### Aim of the exercise:
With the listing in front of you, retype it exactly.

----

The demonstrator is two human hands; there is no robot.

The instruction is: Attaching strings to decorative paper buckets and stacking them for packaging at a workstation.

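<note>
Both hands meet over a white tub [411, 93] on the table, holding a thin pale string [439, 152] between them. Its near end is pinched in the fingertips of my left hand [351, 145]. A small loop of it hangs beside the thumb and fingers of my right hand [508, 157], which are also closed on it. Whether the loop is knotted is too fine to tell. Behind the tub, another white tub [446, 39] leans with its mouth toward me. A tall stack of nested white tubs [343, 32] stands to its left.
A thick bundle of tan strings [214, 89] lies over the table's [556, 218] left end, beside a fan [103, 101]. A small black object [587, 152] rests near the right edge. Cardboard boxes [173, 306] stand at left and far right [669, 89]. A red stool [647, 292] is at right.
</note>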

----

### Your response:
The demonstrator is two human hands; there is no robot.

The instruction is: Attaching strings to decorative paper buckets and stacking them for packaging at a workstation.

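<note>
Both hands meet over a white tub [411, 93] on the table, holding a thin pale string [439, 152] between them. Its near end is pinched in the fingertips of my left hand [351, 145]. A small loop of it hangs beside the thumb and fingers of my right hand [508, 157], which are also closed on it. Whether the loop is knotted is too fine to tell. Behind the tub, another white tub [446, 39] leans with its mouth toward me. A tall stack of nested white tubs [343, 32] stands to its left.
A thick bundle of tan strings [214, 89] lies over the table's [556, 218] left end, beside a fan [103, 101]. A small black object [587, 152] rests near the right edge. Cardboard boxes [173, 306] stand at left and far right [669, 89]. A red stool [647, 292] is at right.
</note>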

That's the full output for the exercise.